* **Task prompt**
Go through the records below and return each line that has "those" in it.

Records excerpted from a collection
○ ○ ○
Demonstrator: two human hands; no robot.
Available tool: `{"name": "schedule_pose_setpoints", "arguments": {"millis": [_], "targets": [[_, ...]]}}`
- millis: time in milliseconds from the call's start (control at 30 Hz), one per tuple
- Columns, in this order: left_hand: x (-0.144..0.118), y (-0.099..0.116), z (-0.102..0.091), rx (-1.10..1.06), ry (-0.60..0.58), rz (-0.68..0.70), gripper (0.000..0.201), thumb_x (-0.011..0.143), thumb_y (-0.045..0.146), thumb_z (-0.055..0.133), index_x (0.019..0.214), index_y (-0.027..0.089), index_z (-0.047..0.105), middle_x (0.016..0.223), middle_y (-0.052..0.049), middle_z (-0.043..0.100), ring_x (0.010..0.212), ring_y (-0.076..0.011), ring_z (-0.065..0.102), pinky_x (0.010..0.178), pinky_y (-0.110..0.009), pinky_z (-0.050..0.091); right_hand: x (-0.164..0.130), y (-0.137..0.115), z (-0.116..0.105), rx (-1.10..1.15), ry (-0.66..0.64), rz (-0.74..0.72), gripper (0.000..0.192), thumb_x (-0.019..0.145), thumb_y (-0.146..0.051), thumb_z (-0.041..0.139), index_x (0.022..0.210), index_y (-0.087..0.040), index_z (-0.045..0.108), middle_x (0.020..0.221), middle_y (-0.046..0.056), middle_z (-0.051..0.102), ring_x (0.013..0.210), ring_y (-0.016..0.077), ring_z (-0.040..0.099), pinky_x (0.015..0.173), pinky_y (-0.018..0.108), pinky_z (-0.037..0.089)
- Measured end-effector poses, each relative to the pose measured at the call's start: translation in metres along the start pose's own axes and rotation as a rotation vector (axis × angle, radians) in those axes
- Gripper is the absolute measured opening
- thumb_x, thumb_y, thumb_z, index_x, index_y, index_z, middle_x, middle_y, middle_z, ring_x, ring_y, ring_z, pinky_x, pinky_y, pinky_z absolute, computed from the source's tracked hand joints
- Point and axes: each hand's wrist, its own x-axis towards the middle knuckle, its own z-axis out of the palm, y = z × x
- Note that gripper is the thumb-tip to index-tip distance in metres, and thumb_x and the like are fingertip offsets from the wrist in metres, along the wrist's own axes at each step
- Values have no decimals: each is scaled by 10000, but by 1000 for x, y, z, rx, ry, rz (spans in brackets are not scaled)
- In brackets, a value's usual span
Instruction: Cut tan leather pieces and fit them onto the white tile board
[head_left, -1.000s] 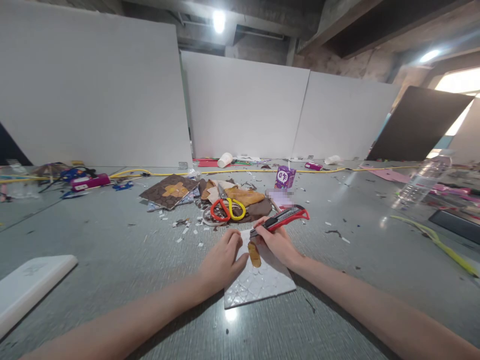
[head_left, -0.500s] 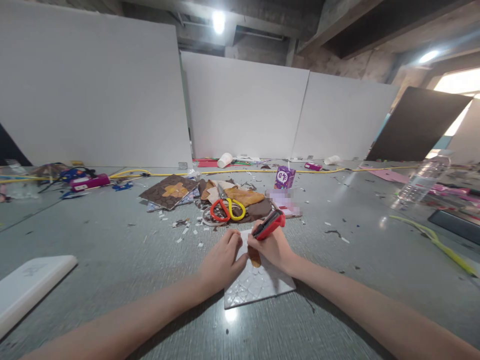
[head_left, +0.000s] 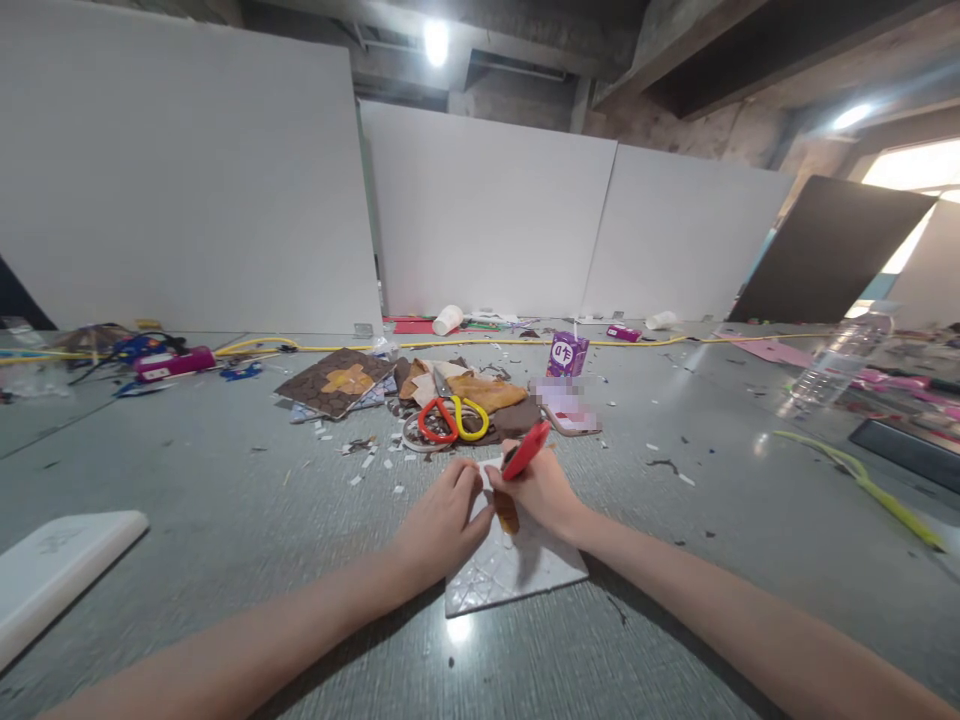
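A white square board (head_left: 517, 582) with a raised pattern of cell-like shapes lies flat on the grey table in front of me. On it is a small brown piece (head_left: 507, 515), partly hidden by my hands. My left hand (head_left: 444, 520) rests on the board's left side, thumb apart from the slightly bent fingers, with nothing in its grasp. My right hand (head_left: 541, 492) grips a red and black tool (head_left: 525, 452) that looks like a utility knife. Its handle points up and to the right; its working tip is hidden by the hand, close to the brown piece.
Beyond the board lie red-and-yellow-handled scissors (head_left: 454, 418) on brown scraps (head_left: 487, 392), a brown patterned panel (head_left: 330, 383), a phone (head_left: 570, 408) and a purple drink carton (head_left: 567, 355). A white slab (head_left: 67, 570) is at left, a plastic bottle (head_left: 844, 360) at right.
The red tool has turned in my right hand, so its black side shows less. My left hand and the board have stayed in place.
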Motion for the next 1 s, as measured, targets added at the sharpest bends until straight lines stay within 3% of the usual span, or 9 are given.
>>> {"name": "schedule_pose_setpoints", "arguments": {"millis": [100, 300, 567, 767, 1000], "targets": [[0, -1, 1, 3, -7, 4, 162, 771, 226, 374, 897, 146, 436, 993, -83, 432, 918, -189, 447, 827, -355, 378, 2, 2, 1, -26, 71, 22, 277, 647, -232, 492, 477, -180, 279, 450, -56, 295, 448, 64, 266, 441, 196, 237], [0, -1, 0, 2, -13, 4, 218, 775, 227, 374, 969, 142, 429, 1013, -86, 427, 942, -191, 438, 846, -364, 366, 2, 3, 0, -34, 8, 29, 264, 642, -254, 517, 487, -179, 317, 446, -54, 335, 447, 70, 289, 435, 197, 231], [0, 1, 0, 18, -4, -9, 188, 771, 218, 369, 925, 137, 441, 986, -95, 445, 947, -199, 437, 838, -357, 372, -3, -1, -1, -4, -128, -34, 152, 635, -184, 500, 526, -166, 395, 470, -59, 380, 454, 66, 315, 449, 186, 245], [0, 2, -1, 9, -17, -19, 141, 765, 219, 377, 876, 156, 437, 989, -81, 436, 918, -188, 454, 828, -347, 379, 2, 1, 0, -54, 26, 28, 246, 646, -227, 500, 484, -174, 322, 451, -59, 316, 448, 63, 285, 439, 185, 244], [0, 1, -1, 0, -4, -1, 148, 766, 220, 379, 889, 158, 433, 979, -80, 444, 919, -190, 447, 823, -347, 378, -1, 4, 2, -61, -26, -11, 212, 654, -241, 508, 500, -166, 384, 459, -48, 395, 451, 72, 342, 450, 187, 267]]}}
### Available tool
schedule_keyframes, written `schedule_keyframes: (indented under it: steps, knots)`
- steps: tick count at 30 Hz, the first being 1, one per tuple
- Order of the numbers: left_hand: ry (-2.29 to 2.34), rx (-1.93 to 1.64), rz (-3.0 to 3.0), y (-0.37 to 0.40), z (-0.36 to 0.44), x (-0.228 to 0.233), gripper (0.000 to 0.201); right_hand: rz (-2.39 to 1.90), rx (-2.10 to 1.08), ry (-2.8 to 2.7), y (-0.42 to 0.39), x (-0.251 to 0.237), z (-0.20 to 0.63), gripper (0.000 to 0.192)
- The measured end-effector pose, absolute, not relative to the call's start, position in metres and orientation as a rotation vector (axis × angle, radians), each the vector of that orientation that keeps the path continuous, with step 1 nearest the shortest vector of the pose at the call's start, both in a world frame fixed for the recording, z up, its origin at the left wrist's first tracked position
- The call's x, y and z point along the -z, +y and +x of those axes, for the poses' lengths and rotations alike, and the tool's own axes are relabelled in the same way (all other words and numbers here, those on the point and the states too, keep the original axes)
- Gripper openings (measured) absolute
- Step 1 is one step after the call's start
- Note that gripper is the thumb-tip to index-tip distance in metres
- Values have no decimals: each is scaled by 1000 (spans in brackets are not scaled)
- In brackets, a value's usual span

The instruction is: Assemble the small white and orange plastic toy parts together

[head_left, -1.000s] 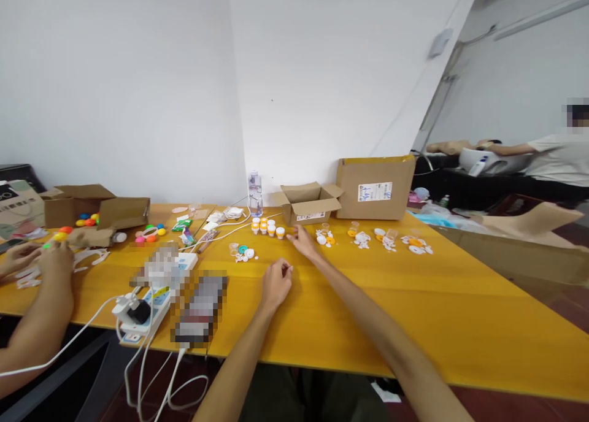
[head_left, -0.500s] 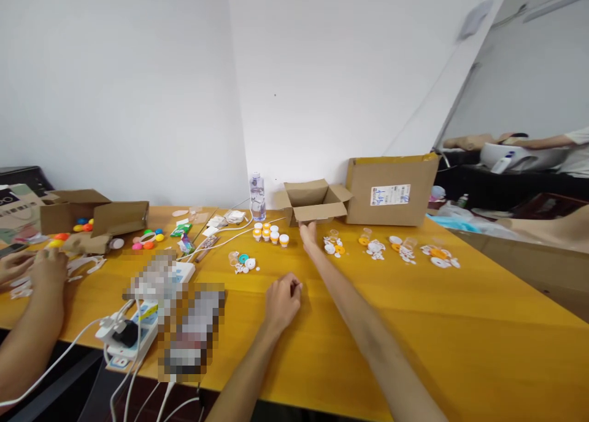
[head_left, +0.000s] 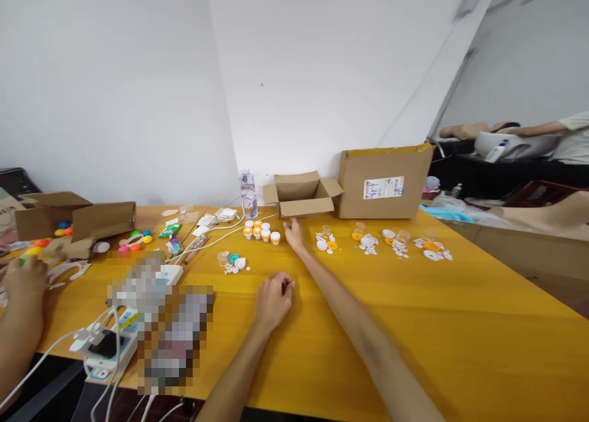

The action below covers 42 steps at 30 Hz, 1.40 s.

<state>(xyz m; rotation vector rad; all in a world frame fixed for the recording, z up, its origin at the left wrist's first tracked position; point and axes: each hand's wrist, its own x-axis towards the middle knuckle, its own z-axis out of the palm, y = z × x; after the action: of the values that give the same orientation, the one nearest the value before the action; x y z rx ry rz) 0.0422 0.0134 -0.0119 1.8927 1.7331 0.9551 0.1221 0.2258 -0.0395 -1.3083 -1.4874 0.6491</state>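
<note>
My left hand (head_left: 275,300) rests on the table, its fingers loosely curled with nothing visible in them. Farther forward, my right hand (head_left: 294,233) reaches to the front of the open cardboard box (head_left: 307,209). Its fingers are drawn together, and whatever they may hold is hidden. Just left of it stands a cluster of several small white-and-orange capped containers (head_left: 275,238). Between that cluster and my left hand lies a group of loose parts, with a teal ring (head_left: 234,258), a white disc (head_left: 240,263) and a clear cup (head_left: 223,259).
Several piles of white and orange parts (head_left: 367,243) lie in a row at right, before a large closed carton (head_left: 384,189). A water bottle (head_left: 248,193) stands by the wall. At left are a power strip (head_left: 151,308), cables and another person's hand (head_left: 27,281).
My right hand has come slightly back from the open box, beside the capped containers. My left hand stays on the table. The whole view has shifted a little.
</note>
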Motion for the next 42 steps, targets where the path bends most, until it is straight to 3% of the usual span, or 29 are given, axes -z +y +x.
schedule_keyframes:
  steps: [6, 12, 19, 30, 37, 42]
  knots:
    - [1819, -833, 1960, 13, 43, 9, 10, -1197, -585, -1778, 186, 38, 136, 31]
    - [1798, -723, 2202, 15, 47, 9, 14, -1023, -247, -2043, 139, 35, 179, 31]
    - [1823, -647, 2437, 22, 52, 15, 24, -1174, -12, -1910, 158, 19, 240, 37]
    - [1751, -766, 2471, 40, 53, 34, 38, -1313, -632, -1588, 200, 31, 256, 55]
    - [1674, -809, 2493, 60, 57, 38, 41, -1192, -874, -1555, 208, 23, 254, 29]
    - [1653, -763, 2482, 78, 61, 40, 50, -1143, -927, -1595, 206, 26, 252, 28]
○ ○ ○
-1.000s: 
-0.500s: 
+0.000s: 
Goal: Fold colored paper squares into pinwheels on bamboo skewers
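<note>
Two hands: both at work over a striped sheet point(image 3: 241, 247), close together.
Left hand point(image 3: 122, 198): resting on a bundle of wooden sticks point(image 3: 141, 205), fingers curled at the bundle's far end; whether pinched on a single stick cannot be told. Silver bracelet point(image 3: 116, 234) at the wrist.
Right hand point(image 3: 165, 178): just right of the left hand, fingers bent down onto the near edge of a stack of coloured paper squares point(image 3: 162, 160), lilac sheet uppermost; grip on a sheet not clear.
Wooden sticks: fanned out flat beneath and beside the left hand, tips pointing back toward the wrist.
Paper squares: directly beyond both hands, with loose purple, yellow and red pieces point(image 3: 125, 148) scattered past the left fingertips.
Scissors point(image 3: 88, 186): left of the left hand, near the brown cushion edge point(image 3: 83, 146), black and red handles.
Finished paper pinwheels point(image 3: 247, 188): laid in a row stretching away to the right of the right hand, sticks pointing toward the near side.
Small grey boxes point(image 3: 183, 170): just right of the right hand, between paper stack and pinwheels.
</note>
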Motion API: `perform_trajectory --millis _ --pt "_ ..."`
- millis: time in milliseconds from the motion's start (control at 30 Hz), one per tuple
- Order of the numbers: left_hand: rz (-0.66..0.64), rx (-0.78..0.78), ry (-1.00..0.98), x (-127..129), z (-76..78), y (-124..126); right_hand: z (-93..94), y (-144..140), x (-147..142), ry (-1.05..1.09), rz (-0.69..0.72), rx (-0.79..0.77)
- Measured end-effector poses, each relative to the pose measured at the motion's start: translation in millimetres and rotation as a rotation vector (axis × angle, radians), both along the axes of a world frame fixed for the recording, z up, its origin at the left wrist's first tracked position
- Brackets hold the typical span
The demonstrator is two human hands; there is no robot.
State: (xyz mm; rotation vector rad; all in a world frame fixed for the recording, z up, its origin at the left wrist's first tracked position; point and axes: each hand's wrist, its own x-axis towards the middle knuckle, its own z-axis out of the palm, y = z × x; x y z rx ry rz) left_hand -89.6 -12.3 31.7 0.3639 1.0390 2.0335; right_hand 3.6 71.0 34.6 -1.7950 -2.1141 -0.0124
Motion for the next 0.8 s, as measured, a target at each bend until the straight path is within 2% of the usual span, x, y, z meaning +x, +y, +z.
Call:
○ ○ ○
* **Result of the exercise**
- Measured end-effector poses, each relative to the pose measured at the call's start: translation in metres along the start pose's own axes and rotation as a rotation vector (axis × angle, radians) in those axes
- The call's x, y and z point along the -z, +y and +x of those axes, for the poses' lengths and rotations alike, and the tool's own axes are relabelled in the same way (all other words and numbers here, those on the point and the states too, keep the original axes)

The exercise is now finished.